Smitermaster's Guild Issues Warning of Spider Evolution:
The Dugandy Herald has learned that the Smitemaster's Guild have issued a high alert to all of its members concerning the new Dungeon Select styles, two days after the DAA's official launch of the new styles. It seems that the replacement of the old Palace style with Foundation, which forced the spiders out of their evolutionary niche, has resulted in a mass evolution of the spiders.
The report details the spider's sudden acquisition of multi-pigmented skin and eyes, which is then simplified for those guild members who can't handle more than four syllables as 'they're invisible all the gobbin' time now - can't even see their eyes'.
Grabbidious Flonghoard, dungeon biology professor at Mellenfral, was at a loss to explain the sudden change in spider biology. "It just doesn't make sense. I don't doubt the Smitemaster's Guild - they're the men on the front, after all, and I know that the Guild only ever bothers to issue written alerts when they're one hundred percent sure of something, which means there has to have been confirmed sightings. But there's no way that spiders could all just naturally decide that now they're going to have camouflage skin. But apart from that, I can answer anything you want. Please? I've always wanted to be in the paper."
Noted environmentalist Flundia Brobulous, sophomore student at Mellenfral University and long-time opponent of the DAA's remodelling scheme, was triumphant in an inteview earlier today. "We warned those fatcats at the DAA months ago that there were going to be adverse affects to getting rid of Palace. Frankly, we thought they'd die out, but this is even better! The spiders can fight back and claim their rightful habitat once more! And there's not a thing those murderers at the Smitemaster's Guild can do about it!"

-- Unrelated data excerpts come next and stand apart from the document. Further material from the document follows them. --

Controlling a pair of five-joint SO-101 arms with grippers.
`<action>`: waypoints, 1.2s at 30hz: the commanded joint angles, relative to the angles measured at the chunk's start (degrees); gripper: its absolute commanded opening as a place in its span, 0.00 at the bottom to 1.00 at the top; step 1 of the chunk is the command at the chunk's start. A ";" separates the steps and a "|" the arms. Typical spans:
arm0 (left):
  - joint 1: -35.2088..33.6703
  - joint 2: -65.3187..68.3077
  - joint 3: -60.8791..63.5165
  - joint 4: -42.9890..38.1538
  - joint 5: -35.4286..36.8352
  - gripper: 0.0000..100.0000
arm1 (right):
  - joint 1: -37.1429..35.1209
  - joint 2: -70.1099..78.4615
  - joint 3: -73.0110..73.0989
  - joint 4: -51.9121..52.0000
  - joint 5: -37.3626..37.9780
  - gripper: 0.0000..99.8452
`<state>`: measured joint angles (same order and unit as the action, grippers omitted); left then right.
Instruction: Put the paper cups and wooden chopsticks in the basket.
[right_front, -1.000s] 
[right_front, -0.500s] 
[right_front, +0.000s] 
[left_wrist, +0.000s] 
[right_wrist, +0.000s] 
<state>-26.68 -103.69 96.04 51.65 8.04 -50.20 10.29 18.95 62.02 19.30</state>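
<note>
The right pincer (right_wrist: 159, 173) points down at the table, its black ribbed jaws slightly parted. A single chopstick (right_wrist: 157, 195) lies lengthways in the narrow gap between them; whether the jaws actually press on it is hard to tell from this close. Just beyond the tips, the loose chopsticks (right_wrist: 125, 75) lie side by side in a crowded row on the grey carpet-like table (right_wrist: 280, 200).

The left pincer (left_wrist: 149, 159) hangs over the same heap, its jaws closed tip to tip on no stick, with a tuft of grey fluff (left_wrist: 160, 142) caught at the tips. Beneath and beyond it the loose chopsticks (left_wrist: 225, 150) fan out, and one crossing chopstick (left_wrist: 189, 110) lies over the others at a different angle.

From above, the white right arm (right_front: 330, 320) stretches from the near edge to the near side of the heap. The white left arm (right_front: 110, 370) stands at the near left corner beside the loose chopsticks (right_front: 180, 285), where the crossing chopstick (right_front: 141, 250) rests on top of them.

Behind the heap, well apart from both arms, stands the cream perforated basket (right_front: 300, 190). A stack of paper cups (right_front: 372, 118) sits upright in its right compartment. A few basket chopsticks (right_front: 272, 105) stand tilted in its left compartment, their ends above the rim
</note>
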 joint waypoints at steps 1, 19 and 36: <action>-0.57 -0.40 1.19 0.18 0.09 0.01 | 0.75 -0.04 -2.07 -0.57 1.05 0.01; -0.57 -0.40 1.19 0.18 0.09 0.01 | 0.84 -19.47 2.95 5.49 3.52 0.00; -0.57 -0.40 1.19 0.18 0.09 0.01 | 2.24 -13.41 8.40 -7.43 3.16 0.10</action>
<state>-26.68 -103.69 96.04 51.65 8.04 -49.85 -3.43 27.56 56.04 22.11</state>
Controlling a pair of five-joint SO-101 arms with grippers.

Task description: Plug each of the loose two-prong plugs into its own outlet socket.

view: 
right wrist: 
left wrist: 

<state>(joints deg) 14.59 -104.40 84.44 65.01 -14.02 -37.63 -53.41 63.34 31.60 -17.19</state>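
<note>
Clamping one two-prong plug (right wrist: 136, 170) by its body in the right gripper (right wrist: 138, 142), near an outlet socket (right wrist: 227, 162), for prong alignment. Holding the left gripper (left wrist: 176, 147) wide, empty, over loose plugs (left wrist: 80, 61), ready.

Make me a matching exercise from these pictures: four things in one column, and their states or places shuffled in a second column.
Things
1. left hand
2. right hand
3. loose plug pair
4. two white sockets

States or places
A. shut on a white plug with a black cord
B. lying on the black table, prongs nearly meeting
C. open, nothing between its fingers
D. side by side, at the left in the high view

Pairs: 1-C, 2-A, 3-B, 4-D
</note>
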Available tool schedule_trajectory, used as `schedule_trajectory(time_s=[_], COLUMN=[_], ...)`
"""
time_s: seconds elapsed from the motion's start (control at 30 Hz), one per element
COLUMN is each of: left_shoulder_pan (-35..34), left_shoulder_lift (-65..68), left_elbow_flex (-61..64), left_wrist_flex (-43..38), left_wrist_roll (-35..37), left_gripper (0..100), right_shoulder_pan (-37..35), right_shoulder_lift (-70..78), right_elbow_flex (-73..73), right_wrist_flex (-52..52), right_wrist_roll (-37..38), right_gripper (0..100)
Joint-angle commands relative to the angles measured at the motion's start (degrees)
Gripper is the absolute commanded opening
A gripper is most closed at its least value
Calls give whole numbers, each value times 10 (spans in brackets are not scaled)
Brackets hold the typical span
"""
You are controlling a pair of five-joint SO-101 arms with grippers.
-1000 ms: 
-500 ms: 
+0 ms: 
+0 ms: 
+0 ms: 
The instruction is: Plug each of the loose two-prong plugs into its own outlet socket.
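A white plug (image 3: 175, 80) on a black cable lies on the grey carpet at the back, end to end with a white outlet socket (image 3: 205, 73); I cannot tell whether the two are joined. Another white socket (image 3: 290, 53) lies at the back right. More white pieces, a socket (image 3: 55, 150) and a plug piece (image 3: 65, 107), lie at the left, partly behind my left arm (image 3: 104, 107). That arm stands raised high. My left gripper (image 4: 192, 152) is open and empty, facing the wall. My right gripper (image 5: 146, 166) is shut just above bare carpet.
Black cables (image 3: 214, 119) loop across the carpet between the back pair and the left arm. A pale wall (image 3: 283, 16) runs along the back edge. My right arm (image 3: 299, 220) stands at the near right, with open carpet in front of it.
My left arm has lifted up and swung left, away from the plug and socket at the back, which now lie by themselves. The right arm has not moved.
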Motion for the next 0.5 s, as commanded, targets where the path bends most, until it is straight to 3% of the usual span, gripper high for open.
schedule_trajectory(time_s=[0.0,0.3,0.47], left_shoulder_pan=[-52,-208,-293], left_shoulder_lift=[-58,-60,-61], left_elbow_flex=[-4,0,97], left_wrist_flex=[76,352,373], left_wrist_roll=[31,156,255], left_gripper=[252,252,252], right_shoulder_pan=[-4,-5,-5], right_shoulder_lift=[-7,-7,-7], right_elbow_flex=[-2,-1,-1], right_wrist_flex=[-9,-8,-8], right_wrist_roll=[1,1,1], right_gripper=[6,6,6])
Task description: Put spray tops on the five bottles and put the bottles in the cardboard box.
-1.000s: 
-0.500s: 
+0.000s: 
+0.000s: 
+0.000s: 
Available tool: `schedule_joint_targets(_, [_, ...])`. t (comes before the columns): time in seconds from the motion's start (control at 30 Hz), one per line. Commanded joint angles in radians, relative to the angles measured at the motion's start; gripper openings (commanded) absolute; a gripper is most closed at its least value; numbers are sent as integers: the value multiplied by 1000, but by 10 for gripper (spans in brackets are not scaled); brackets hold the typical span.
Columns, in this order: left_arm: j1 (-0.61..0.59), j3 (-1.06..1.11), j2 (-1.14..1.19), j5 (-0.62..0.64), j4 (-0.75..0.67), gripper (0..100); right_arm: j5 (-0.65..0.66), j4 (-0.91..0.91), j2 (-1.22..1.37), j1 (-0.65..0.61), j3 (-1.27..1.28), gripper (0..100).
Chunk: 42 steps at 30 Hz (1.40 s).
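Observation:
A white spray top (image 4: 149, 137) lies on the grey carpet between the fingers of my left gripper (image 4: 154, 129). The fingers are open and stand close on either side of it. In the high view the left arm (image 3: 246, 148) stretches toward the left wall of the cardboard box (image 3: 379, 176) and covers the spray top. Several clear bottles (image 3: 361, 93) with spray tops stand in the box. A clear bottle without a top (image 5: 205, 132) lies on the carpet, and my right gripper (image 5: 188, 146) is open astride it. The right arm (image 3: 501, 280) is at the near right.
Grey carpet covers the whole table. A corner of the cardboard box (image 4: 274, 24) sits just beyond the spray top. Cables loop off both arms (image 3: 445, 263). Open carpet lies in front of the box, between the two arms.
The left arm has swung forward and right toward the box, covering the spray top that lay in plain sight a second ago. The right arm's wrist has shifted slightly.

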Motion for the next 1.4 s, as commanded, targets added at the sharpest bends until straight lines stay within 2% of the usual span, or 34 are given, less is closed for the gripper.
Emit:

The Smitemaster's Guild report concludes that the new spiders take some time to adjust their colourings to match the flooring, turning a very visible grey colour while doing so, and that a smitemaster's best defense against them is to attempt to get them to move or turn, which makes the spiders turn visible until they become stationary again.
The DAA was unavailable for comment, and in fact appeared to be closed. Enquiries only yielded that the DAA was planning to move, but for what reason and to where is as yet unclear.